What you should do ▸
Determine how many lines in the records hold "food", then give that number by itself.

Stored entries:
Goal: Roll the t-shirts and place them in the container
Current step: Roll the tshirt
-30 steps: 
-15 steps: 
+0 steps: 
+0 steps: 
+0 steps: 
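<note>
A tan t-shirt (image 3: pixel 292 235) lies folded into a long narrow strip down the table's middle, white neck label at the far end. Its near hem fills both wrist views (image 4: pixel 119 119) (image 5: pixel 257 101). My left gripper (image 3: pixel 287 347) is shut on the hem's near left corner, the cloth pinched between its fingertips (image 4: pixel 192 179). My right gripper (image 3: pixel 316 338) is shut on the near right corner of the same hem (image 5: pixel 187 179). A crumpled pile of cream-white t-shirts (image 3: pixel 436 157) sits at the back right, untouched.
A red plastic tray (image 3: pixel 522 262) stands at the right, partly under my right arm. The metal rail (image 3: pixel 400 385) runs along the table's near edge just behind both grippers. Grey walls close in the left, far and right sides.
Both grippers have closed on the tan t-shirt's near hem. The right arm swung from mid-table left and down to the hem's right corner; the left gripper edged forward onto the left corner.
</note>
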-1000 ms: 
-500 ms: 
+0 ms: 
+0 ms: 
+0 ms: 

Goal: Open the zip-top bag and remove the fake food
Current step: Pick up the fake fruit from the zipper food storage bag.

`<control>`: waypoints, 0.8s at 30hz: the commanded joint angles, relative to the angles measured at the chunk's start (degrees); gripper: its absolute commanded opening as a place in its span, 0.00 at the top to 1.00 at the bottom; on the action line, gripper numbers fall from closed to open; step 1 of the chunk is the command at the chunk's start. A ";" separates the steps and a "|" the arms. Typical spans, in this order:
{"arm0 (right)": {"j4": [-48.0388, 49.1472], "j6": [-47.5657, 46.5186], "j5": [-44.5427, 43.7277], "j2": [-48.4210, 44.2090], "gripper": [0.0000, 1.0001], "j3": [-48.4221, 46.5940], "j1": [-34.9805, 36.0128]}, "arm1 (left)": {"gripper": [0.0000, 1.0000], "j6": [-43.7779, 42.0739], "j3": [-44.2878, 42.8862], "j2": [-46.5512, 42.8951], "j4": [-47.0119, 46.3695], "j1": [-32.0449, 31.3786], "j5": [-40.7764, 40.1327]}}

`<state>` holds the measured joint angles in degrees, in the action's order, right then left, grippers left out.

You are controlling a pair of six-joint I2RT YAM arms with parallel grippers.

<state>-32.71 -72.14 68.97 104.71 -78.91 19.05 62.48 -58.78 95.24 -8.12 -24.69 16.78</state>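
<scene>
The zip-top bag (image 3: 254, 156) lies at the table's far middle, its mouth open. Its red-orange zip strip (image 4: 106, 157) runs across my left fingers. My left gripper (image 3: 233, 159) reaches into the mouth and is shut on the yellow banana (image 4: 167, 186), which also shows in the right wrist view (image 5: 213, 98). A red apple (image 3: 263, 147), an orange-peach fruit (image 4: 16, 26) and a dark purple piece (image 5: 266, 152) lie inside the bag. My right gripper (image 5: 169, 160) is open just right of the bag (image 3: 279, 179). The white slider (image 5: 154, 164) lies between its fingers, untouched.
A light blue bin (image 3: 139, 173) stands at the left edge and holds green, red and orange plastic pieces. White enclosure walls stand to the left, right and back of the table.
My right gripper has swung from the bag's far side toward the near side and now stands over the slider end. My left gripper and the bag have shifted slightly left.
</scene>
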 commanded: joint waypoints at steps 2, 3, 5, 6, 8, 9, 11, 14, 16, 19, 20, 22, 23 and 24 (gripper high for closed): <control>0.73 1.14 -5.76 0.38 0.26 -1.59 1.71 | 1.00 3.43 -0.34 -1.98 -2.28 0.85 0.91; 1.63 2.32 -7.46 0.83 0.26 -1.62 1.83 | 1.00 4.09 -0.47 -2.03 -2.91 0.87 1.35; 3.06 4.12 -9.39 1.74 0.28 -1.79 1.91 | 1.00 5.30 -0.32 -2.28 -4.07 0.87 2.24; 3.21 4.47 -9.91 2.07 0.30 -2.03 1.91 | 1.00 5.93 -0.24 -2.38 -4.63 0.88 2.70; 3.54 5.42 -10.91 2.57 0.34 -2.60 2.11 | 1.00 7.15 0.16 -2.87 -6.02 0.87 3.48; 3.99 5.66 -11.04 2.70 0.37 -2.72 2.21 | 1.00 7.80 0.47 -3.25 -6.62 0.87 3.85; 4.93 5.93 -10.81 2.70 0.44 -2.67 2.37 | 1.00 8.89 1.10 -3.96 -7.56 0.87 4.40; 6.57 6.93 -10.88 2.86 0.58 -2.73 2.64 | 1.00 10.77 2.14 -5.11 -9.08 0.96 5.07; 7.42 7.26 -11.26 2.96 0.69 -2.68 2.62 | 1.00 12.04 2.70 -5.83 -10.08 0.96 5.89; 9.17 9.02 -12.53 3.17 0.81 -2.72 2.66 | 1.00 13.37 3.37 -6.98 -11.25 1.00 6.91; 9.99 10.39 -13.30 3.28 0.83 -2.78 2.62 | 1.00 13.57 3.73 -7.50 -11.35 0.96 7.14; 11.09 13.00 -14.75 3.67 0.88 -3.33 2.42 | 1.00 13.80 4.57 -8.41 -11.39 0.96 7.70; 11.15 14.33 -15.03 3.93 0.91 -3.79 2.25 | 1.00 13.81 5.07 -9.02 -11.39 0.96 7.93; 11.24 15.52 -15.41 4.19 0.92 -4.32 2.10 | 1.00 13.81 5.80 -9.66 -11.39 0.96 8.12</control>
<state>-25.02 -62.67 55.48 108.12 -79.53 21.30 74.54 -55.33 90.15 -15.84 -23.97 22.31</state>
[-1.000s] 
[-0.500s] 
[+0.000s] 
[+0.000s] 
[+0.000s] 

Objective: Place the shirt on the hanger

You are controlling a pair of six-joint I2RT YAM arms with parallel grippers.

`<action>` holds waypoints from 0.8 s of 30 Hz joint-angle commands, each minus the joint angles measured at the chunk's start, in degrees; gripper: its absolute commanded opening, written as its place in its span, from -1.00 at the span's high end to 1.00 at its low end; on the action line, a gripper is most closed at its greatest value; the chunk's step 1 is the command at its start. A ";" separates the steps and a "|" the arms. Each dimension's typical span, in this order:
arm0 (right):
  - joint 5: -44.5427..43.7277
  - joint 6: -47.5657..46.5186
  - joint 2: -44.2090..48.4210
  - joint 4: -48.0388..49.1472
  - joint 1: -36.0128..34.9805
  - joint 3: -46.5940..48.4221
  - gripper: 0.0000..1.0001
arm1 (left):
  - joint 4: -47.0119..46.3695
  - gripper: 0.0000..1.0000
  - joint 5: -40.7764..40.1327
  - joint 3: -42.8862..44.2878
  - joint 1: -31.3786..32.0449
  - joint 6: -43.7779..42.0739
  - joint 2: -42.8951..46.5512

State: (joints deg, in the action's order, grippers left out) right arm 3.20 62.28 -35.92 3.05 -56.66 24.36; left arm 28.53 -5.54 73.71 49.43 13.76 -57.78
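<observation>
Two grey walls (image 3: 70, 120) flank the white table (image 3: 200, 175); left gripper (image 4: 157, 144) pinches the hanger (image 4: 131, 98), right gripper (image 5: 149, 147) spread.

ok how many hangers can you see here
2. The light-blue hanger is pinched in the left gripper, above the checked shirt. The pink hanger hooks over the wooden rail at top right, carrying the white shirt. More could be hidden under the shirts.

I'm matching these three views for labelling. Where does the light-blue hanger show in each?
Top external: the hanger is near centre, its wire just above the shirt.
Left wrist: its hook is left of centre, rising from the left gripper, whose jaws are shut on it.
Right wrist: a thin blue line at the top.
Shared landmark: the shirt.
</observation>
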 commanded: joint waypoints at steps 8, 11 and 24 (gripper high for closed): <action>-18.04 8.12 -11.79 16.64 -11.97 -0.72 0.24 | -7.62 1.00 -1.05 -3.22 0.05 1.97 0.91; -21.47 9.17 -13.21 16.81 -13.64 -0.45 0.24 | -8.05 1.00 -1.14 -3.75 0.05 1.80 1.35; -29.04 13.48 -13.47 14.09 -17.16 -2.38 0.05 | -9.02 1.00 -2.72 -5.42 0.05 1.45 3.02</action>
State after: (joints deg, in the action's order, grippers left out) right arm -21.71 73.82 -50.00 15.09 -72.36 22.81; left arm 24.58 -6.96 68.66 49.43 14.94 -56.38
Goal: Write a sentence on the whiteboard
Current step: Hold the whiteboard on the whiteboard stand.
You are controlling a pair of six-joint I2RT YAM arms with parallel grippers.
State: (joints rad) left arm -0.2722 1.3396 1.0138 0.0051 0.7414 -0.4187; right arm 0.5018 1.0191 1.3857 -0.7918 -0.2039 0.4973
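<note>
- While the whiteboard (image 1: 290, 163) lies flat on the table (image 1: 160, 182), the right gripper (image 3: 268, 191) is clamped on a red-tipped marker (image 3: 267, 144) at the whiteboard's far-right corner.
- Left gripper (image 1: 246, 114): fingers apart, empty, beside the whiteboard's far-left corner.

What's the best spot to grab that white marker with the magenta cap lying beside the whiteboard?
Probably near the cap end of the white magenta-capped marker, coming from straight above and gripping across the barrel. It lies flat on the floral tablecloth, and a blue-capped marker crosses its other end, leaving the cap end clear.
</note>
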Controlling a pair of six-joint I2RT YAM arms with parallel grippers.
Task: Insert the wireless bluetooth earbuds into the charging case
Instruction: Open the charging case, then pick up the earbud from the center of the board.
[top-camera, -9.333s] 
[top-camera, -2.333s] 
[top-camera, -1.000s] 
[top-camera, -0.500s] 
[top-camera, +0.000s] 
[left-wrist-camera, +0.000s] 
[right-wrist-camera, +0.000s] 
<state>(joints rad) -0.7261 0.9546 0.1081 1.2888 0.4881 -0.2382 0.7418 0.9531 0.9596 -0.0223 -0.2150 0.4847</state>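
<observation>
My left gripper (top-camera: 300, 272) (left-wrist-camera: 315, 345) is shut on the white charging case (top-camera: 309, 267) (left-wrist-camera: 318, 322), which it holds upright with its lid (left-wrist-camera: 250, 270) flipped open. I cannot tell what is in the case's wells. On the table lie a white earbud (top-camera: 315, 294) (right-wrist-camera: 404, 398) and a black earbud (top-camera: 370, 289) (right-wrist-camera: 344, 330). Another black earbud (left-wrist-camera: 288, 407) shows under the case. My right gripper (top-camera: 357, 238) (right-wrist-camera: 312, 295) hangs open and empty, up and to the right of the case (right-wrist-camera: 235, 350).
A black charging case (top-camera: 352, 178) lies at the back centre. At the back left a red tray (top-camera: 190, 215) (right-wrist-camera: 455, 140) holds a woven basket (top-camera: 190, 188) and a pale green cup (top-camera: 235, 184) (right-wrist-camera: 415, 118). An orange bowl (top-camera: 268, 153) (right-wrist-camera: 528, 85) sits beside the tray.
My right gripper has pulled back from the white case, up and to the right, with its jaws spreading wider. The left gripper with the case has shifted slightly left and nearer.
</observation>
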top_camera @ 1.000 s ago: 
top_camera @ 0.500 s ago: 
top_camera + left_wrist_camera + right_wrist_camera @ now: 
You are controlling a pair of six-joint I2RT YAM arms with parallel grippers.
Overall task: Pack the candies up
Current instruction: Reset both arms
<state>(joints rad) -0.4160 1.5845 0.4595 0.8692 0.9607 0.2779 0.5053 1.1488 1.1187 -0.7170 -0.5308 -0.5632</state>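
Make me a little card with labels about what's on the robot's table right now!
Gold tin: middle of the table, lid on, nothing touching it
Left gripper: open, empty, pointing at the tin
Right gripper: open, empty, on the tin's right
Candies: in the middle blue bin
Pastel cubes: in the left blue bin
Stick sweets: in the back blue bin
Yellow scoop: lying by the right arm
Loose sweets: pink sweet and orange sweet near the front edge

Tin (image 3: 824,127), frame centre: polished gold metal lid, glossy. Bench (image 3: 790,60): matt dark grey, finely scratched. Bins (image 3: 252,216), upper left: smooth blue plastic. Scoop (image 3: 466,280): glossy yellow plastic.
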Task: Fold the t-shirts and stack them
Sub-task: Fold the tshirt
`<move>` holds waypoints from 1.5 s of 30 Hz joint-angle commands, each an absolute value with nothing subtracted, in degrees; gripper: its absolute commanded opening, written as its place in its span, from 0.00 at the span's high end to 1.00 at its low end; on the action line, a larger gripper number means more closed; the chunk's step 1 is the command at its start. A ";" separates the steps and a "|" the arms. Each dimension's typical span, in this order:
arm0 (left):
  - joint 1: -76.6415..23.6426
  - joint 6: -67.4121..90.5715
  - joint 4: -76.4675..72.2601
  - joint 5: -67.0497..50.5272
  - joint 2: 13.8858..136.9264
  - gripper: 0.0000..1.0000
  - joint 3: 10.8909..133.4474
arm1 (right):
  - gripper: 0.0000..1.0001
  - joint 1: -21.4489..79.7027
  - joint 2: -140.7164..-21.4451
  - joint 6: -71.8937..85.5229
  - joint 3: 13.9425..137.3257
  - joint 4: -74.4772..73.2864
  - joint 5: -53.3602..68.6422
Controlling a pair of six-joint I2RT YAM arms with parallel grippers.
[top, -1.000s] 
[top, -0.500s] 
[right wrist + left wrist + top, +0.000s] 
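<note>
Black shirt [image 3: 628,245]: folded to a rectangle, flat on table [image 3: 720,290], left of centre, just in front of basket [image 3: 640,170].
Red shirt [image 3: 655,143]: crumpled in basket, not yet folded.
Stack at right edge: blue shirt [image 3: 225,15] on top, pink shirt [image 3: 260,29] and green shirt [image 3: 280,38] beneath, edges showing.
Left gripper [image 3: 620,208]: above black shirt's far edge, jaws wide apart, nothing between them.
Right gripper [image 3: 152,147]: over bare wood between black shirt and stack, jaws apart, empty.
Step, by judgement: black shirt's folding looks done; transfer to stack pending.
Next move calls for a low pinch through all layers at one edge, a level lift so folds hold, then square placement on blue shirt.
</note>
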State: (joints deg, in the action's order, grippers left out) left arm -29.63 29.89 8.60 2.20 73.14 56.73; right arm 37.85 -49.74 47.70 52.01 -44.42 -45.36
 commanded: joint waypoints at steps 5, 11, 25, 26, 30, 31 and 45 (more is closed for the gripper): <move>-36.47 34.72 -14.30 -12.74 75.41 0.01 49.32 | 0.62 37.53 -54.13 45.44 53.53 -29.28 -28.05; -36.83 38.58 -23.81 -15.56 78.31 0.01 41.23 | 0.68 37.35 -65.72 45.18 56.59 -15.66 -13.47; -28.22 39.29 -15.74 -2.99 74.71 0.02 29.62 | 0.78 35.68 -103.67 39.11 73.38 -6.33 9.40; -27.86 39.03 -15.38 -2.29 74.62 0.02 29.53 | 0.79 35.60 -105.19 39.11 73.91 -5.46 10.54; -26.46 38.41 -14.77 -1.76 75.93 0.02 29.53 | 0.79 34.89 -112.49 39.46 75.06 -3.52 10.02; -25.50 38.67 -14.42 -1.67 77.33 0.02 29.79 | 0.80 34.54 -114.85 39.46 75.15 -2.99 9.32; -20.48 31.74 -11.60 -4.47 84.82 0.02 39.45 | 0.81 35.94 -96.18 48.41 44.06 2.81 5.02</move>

Response to this exercise ▸
2